Matt Pais, @mattpais
RedEye movie critic
December 12, 2013
** (out of four)
It’s worth recognizing that “Hours” was scheduled for release Friday well before the shocking death of its star, Paul Walker, on Nov. 30. The film isn’t cashing in on tragedy; it’s merely an example of a terrible coincidence.
The film’s content is harder to defend. Set against Hurricane Katrina in 2005 New Orleans, “Hours” isn’t based on a true story and has a whiff of a screenwriter’s “What if?” After rushing his pregnant wife, Abigail (Genesis Rodriguez), to the hospital, Nolan (Walker) soon learns that Abigail has died but their five weeks-premature daughter has lived. The timing couldn’t be worse: With the storm intensifying and the hospital evacuating, Nolan becomes stranded as his baby, who needs to be on a ventilator for 48 hours, struggles to breathe.
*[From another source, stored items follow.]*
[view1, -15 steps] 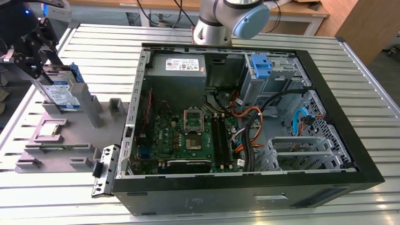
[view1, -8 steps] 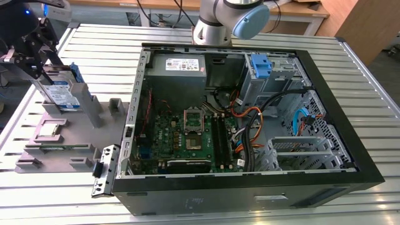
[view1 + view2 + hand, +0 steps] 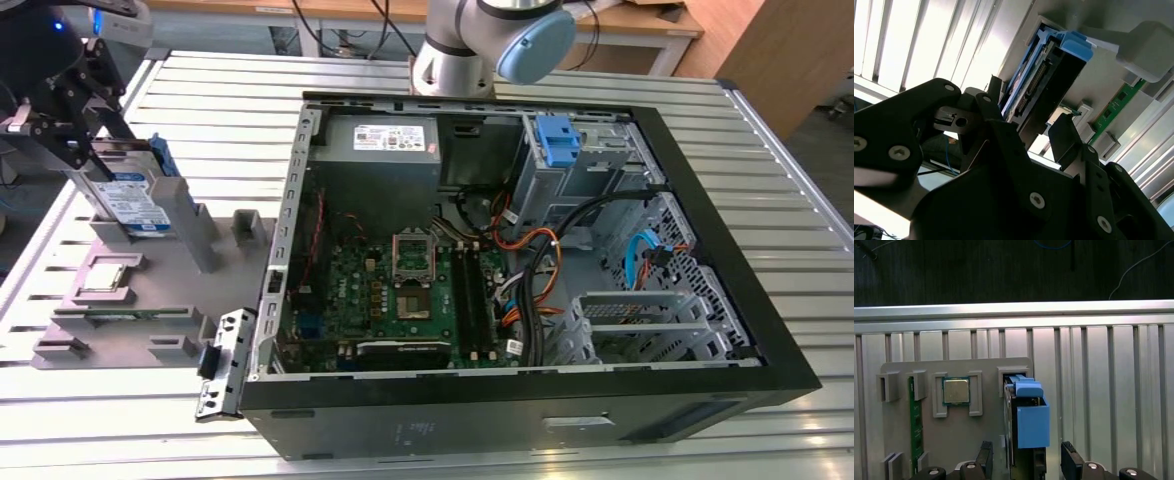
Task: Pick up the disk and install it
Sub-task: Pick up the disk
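The disk [image 3: 135, 203] stands on edge in a slot of the grey holder plate [image 3: 147, 290] at the exterior view's left, its blue-and-white label facing out. My black gripper [image 3: 94, 150] hangs right over its upper end. In both wrist views the disk [image 3: 1026, 420] [image 3: 1046, 82] shows its bright blue carrier edge, and the gripper [image 3: 1027, 457] [image 3: 1029, 131] straddles it. One finger [image 3: 985, 456] is on each side, with a small gap to the disk on both sides. The gripper is open.
The open computer case [image 3: 747, 330] lies at the exterior view's right, with a blue bracket [image 3: 554, 140] in its drive bay and a grey power-supply box [image 3: 394, 140]. On the holder plate sit a processor chip [image 3: 956, 391] and a green memory stick [image 3: 915, 425]. The slatted metal table [image 3: 747, 120] surrounds everything.
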Available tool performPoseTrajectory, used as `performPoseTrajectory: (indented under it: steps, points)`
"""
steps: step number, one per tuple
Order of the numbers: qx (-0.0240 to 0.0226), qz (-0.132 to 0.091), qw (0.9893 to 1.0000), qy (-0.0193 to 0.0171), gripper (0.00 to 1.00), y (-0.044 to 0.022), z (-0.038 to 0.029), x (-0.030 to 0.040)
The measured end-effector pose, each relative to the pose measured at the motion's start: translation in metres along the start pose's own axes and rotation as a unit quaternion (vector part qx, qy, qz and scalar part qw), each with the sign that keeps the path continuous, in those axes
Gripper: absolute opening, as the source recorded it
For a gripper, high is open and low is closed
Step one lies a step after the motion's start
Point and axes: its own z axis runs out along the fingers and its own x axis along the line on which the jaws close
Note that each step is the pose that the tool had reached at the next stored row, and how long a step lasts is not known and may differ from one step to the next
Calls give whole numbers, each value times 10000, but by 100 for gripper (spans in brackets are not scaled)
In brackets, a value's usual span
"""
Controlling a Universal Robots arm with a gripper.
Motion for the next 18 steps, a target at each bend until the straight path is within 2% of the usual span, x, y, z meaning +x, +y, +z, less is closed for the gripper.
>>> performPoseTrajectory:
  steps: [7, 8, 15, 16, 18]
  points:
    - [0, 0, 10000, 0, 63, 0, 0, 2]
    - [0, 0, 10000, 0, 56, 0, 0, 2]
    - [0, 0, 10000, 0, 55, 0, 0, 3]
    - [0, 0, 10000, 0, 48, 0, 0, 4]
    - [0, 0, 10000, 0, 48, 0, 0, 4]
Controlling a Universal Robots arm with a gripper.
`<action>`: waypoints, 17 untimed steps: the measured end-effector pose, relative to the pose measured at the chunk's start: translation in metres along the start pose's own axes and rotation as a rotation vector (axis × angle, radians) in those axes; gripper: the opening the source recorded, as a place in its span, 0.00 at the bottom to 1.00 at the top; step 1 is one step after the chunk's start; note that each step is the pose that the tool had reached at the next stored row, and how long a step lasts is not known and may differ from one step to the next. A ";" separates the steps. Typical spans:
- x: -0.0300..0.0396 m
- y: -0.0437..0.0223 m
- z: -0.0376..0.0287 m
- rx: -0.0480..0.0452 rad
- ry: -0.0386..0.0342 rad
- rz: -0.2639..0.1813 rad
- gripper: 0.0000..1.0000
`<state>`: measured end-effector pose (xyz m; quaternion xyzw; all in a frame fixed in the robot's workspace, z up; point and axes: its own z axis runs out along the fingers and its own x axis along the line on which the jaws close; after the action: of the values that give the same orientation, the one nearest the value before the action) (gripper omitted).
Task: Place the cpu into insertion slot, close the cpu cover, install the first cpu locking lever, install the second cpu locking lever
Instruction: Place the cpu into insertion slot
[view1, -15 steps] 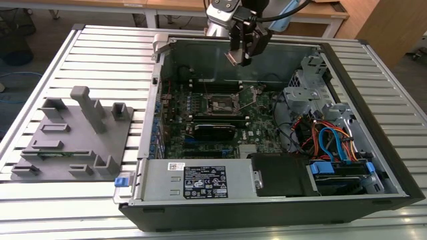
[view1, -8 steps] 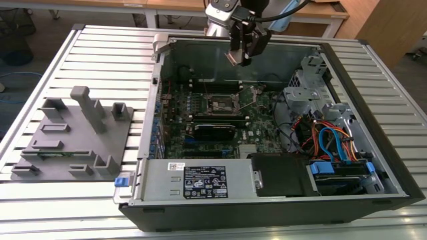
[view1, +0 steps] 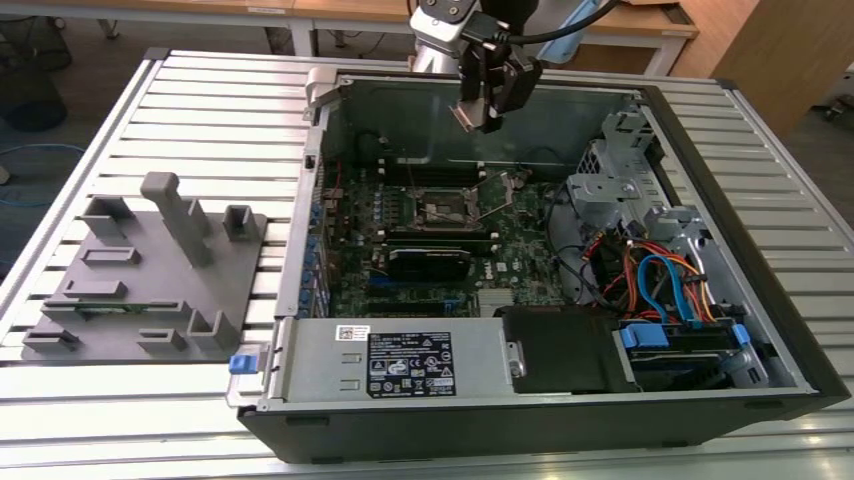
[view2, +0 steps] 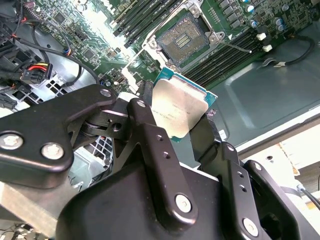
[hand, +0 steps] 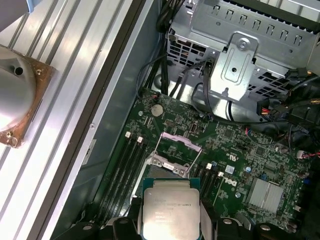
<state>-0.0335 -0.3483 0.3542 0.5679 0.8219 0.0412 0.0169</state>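
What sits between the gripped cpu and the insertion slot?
Nothing: in the exterior view the cpu hangs in the end effector above the open insertion slot, only air between.

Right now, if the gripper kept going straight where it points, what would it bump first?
Most likely the insertion slot on the motherboard: the gripper, shut on the cpu, points toward it with nothing in between. Depth is unclear, so it might miss slightly.
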 end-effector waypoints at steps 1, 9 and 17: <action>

Every three minutes Nolan must recharge the battery; he sets his watch timer to ensure he doesn’t crank the lever a second too late.
In fact, “Seconds” would have been a more appropriate title, but perhaps that sounds too much like a movie about a buffet.
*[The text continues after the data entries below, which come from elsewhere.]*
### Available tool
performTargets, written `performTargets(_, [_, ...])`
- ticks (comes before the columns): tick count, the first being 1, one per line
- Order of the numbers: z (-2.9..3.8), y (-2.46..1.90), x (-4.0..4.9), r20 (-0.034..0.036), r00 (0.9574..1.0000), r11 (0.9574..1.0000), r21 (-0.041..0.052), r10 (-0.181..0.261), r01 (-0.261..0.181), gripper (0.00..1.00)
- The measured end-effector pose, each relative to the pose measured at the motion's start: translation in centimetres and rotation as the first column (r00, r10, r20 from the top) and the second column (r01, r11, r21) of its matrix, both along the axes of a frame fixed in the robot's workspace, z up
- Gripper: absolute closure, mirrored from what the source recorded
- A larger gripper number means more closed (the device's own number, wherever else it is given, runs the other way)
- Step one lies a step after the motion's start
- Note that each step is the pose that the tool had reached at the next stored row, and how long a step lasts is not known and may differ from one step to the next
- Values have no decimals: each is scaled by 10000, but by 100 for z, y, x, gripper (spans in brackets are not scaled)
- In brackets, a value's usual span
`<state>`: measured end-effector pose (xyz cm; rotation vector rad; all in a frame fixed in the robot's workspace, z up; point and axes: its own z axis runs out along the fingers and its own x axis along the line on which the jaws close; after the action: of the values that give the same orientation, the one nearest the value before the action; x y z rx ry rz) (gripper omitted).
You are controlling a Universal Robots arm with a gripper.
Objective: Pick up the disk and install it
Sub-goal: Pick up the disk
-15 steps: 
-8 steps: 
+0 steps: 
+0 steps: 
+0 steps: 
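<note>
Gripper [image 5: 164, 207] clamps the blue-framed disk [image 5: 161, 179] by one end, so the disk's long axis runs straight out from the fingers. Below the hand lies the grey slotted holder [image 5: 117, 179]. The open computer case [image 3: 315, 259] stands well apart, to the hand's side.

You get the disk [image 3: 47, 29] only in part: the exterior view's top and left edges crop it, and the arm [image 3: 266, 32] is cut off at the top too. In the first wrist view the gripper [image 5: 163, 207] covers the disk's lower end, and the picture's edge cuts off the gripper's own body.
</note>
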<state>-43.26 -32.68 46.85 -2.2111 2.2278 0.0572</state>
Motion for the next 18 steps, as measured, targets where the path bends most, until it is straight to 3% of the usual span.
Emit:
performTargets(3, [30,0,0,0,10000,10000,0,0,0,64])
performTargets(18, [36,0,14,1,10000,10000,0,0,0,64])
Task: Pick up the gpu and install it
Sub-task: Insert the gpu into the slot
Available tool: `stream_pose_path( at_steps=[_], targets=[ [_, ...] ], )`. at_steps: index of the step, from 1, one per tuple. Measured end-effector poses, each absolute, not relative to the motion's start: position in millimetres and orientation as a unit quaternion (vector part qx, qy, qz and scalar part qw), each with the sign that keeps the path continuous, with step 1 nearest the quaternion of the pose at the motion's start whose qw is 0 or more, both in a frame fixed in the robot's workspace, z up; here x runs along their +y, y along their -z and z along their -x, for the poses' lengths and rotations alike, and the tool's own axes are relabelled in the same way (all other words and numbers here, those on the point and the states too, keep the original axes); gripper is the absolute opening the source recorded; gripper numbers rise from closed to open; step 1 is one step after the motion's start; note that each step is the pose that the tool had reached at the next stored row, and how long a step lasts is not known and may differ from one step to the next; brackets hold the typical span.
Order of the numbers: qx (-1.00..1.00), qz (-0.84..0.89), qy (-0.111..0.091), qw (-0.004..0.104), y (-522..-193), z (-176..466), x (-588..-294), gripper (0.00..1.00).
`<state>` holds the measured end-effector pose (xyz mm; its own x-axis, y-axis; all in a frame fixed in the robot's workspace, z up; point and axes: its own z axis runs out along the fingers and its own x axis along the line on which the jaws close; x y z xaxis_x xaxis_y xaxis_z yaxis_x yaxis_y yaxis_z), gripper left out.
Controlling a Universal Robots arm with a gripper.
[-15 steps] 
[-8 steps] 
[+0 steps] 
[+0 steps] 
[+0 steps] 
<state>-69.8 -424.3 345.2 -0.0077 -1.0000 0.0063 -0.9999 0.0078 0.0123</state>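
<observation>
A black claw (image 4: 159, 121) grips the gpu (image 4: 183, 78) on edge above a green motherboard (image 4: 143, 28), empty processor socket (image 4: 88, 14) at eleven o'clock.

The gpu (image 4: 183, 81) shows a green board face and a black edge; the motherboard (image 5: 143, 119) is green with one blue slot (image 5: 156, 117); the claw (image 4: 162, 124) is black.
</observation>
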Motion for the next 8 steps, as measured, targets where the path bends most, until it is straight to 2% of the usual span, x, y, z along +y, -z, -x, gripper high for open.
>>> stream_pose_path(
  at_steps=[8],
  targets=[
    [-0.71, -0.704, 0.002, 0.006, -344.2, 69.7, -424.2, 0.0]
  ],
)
Considering the high percentage of African-Americans affected by Katrina, writer-director Eric Heisserer (the writer of the remakes of “A Nightmare on Elm Street” and “The Thing”) has no excuse to have the only established black characters be a doctor who bails on Nolan and a thief scouting for drugs. What begins as a tight-but-contrived drama about a man fighting through an impossible situation becomes dangerously close to an action-thriller without moral complications. The one difficult choice Nolan makes isn’t presented as crossing any figurative lines, but only doing what he has to for his child.
And yet—and I promise to be judging the star’s performance objectively, rather than in the wake of his passing—even when the movie and some ill-advised lighter moments let him down, Walker (“The Fast and the Furious,” “Varsity Blues”) holds his own. In flashbacks showing the beginning and progression of Nolan and Abigail’s relationship, he’s charming but not overly weightless. In moments of despair, he emotes credibly.
So credit Walker, an actor without a ton of memorable performances under his belt but here asked to carry an entire film, for bringing “Hours” as far as it goes. We can only wonder about any further steps he might have taken.